I agree you have enough ram you should not only use 8gib its wastage of resources.

holger-prause commented 2 years ago

Hello, i did not received many answers on this topic- i want to try one more time as this is somewhat critical for me. To simplify things - let me try to give an example.

Note: I am using latest yolo version and 2 RTX 3090 GPU's for multi gpu training.

So when i do a regular training(no MAP flag) and settings in cfg: batch=64 subdivisions=2

The training works fine and nvidia-smi reports memory usage of 16681MiB / 24268MiB

As soon as i start training with map flag - i get CUDA Error: an illegal memory access was encountered: File exists as soon as the map measuring starts

When i change my cfg settings to batch=64 subdivisions=4

nvidia-smi reports: 8192MiB / 24268MiB

And there is also no error during map calculation. Its just that i waste tons of resources during training.
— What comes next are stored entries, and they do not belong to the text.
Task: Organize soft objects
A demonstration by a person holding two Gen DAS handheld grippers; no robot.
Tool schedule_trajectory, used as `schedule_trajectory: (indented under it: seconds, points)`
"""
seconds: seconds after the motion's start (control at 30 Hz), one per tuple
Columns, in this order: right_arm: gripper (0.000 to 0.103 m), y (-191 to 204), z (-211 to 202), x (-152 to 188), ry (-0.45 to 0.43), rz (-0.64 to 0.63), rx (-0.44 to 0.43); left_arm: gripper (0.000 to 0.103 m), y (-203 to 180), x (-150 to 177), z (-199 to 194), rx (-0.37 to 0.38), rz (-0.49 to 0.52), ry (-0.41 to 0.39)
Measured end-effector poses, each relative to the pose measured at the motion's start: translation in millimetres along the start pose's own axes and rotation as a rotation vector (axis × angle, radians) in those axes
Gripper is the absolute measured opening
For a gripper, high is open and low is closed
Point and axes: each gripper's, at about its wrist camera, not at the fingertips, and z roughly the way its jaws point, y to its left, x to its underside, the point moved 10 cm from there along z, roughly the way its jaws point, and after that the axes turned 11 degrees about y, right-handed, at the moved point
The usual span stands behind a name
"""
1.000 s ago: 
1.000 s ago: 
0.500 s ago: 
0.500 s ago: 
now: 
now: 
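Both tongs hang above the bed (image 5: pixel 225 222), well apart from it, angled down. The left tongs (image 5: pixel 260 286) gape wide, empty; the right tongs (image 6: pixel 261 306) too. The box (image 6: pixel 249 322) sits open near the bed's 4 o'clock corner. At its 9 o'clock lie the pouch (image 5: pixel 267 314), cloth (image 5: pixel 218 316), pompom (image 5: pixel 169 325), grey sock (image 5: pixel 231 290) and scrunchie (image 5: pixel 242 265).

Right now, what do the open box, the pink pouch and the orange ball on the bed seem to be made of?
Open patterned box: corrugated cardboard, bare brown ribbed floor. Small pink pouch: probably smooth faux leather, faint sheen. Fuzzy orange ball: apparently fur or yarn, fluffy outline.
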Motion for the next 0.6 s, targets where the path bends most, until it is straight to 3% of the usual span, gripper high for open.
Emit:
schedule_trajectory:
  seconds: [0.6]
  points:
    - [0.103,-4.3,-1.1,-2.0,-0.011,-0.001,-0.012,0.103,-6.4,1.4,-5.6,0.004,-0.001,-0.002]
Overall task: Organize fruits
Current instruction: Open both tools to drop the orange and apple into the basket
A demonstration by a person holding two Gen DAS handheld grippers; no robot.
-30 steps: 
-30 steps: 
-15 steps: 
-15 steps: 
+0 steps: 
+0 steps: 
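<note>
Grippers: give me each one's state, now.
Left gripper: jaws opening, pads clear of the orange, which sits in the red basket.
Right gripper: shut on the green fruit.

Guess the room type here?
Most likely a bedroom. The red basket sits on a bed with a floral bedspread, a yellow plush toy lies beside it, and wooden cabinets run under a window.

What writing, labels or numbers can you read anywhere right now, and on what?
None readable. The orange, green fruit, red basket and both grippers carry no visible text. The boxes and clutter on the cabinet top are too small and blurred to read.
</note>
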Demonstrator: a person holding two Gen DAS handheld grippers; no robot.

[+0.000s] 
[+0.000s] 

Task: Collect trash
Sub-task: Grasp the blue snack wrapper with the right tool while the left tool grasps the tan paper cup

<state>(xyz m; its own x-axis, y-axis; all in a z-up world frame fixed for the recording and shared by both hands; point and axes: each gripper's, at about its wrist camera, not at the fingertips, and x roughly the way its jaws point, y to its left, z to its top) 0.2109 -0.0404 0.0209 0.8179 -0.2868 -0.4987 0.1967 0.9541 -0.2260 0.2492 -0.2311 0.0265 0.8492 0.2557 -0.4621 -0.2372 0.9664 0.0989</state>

@AlexeyAB Please kindly comment on this issue - if the described behaviour is normal. I am not asking for a solution, just for clarification. The rest i can figure out myself (like maybe don't train with map flag and measure map myself after training with a script, do some code changes, keep low batch size, etc....)

Thank you very much + greetings, Holger

stephanecharette commented 2 years ago

Just in case it is related, see other tickets such as issue #8308.

holger-prause commented 2 years ago

Hello - thank you for responding - i did some research in the forum and stepped over your postings too. In the end i couldnt come to a conclusion - is this currently still happening for you?

I think the best i can do is training without validation dataset and measure map afterwards and then pick the best model version

holger-prause commented 2 years ago

Ok this problem still happens reproducable with latest code version, single or multi gpu does not matter. my workarounds is measuring the map after the training.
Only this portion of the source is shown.